QEMU is an old friend, too. We’ve seen in my very first article on virtualization, when I was still young and naive. Strike that, I was never young. We have also used QEMU to convert VMDK disks to RAW format, so we could use them with Amazon EC2 machines. The concept is exactly the same here. And it works both ways.

VDI to VMDK

It’s extremely simple.

qemu-img convert something.vdi -O vmdk something.vmdk

VMDK to VDI

You have two ways to do this. Use a one-step qemu-img-vdi tool or go about using classic qemu-img, which will require an intermediate conversion to raw format.

qemu-img-vdi

Pretty much like all other conversions we’ve seen before:

qemu-img-vdi convert something.vmdk -O vdi something.vdi

qemu-img

Now, using qemu-img, you have two steps, first convert to RAW format, then use VBoxManage to convert to VDI. Older versions of VirtualBox used the tool called vditool, so you may find online resources that reference this utility.

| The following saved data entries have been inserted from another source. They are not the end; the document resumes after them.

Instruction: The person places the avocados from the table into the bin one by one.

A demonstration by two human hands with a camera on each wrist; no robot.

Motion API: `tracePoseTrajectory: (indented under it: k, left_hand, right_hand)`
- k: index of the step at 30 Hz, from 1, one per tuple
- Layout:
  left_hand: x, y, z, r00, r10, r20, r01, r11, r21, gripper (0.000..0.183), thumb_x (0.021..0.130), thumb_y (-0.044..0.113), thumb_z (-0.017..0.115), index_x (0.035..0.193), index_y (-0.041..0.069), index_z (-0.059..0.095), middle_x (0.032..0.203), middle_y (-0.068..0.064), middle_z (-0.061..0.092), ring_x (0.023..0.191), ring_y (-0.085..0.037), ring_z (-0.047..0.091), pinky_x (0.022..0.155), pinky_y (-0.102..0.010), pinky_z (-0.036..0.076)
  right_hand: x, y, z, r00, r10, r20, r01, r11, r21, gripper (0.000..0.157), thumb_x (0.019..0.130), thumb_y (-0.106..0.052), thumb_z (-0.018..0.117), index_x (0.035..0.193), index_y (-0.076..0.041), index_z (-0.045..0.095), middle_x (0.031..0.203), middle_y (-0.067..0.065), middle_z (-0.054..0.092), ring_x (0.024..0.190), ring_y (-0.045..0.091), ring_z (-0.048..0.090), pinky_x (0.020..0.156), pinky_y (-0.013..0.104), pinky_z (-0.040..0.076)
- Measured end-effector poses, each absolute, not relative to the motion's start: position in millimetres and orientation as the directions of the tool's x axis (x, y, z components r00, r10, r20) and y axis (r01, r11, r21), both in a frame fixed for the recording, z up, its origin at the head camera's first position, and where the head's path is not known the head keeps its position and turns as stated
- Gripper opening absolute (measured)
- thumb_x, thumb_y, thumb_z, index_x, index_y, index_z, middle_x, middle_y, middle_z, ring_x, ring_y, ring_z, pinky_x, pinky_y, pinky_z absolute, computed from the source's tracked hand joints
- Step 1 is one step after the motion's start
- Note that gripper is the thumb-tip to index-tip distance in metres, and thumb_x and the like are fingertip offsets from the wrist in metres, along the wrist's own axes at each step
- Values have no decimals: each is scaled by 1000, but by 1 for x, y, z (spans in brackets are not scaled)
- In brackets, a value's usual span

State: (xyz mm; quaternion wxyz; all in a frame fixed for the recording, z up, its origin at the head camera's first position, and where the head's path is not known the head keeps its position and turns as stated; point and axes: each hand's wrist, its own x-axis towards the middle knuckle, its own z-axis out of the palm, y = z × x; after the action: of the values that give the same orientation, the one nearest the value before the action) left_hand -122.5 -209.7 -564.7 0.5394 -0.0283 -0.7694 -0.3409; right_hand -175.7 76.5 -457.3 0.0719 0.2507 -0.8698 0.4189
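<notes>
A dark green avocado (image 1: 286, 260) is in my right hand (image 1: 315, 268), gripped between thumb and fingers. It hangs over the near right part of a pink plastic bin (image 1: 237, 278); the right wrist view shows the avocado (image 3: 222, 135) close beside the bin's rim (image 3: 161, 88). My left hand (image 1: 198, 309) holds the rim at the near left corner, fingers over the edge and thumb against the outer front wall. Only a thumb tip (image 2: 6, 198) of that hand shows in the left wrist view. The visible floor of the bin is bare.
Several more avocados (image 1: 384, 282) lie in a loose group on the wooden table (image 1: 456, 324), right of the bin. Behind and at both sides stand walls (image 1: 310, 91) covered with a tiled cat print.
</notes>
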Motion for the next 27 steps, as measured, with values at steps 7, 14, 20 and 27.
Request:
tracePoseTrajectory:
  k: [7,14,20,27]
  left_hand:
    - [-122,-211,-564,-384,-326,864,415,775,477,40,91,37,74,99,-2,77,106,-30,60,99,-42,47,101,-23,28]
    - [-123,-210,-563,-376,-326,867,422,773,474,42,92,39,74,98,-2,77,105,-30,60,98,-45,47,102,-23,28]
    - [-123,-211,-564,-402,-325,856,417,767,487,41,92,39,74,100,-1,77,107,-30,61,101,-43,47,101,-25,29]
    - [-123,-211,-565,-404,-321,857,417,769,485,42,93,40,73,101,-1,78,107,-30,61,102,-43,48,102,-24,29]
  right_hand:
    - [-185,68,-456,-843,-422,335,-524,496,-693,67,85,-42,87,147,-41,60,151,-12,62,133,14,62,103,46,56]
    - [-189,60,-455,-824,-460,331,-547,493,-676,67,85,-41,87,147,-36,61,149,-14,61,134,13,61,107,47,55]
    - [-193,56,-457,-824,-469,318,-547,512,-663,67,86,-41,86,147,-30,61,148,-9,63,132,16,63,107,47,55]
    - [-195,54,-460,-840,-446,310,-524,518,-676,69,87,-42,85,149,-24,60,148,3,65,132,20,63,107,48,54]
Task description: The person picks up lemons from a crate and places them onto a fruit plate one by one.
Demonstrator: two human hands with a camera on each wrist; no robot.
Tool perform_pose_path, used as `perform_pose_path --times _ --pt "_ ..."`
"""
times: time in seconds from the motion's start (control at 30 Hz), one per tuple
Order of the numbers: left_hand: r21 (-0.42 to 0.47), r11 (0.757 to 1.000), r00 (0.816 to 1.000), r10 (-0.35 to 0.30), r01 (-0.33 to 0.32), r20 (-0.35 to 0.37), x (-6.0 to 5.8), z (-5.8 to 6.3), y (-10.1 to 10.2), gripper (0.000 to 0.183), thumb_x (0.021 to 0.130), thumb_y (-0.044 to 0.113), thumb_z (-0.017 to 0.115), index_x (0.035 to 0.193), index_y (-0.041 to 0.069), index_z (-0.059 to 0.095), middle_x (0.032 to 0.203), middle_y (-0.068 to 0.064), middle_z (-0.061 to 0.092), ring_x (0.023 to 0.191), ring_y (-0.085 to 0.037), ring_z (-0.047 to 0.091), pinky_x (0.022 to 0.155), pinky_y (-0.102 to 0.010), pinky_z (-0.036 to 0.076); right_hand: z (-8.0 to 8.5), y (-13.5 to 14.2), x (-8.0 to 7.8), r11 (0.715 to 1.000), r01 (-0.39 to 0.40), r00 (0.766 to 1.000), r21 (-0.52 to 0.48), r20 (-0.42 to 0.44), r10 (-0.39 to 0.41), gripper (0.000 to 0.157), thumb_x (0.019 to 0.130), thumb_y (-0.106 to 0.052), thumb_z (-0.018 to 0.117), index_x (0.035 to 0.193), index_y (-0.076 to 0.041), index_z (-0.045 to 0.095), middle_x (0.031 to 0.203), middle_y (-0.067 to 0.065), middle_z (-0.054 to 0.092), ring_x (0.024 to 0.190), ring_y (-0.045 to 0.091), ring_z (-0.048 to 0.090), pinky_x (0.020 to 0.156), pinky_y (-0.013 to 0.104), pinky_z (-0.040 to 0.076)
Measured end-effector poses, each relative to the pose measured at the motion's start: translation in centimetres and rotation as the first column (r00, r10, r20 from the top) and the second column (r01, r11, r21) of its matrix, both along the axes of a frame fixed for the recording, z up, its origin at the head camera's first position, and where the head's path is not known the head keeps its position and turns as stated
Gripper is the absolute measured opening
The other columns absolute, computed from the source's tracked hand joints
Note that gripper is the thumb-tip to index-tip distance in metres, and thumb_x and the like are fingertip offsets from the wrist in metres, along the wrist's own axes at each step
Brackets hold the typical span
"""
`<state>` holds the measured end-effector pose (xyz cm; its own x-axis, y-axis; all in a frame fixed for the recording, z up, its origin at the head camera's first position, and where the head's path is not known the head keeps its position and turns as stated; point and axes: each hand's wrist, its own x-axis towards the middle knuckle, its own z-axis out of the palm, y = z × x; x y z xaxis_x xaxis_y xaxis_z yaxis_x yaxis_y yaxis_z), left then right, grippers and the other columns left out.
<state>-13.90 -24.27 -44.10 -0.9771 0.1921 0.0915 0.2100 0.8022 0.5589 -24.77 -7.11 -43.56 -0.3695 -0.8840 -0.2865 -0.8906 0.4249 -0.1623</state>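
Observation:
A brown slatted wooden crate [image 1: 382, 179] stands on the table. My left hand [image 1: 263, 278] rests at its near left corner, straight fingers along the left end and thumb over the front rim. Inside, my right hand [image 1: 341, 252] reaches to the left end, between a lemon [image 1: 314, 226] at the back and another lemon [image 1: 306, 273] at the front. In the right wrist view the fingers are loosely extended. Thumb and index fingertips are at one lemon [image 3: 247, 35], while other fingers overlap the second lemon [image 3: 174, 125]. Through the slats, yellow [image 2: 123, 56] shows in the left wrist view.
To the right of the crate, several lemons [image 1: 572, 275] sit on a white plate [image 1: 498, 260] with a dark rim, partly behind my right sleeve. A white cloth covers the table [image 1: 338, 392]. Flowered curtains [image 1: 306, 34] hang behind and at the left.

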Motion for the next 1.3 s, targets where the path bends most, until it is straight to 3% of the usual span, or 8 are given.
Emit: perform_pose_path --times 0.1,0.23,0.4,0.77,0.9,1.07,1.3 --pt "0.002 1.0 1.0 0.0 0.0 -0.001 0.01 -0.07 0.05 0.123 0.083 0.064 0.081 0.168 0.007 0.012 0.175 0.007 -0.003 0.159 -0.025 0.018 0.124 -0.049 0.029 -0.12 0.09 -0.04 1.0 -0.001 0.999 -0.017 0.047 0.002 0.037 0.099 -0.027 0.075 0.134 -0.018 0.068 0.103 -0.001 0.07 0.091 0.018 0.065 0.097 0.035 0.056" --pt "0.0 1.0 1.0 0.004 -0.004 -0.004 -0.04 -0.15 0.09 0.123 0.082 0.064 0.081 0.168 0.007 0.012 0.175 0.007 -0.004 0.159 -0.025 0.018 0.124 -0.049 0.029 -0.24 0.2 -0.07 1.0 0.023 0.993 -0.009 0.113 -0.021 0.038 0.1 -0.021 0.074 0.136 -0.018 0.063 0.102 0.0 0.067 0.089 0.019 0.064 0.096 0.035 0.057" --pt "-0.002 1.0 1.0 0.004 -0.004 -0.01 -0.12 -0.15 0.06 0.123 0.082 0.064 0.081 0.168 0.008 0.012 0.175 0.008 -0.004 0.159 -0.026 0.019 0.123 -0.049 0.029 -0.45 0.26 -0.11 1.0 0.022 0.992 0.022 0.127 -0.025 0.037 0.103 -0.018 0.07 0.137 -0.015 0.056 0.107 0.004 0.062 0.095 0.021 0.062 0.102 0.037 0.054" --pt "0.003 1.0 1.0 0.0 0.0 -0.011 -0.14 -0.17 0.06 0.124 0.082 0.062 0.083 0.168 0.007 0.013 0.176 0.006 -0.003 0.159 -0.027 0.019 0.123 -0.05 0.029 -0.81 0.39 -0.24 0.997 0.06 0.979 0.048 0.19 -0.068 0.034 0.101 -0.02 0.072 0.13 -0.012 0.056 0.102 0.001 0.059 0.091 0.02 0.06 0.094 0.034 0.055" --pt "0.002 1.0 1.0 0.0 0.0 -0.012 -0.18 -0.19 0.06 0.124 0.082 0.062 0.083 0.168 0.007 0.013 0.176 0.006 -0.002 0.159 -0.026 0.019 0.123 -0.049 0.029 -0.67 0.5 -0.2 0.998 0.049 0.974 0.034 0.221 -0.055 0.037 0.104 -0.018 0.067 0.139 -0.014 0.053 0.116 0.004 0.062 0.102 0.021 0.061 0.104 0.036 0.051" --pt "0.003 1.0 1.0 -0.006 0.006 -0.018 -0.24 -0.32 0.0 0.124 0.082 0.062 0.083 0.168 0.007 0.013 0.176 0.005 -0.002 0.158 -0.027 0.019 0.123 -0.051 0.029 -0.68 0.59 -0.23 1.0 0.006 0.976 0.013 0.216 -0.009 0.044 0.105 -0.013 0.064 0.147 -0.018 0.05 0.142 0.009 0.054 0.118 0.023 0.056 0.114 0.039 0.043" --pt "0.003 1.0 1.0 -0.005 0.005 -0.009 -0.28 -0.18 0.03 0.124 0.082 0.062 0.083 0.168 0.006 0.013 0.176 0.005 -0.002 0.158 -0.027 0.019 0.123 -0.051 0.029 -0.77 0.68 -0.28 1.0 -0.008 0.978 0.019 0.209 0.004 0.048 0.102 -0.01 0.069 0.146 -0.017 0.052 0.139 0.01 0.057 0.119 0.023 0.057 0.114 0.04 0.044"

Step 1: Convert VMDK to RAW (you don’t need any file extension, btw)

qemu-img convert something.vmdk something.raw

Step 2: Convert RAW to VDI

VBoxManage convertdd something.raw something.vdi

Note: If you’re using sparse disks, as we’ve seen in other tutorials, the raw file will them inflated to their intended max. size. A 20GB disk, even though if only 2.4GB are used, will become a 20GB byte-by-byte file on your hard disk.

That would be all. Next, please!

Conversion method 3 (maybe): VMware Converter

To the best of my knowledge, and I’ve already stated in the past, it does not seem that VMware Converter supports VirtualBox. Therefore, using VMware Converter may or may not work.

Now, you can try a different method. Export your VirtualBox machine as an appliance, which will save it in the .ovf format, including a ready VMDK disk. Then, convert the appliance using VMware Converter. There’s no guarantee, though. I have read a few forum threads here and there where various users claimed to have done it successfully, so it indeed may be possible.

I have not managed this yet, so keep this in mind!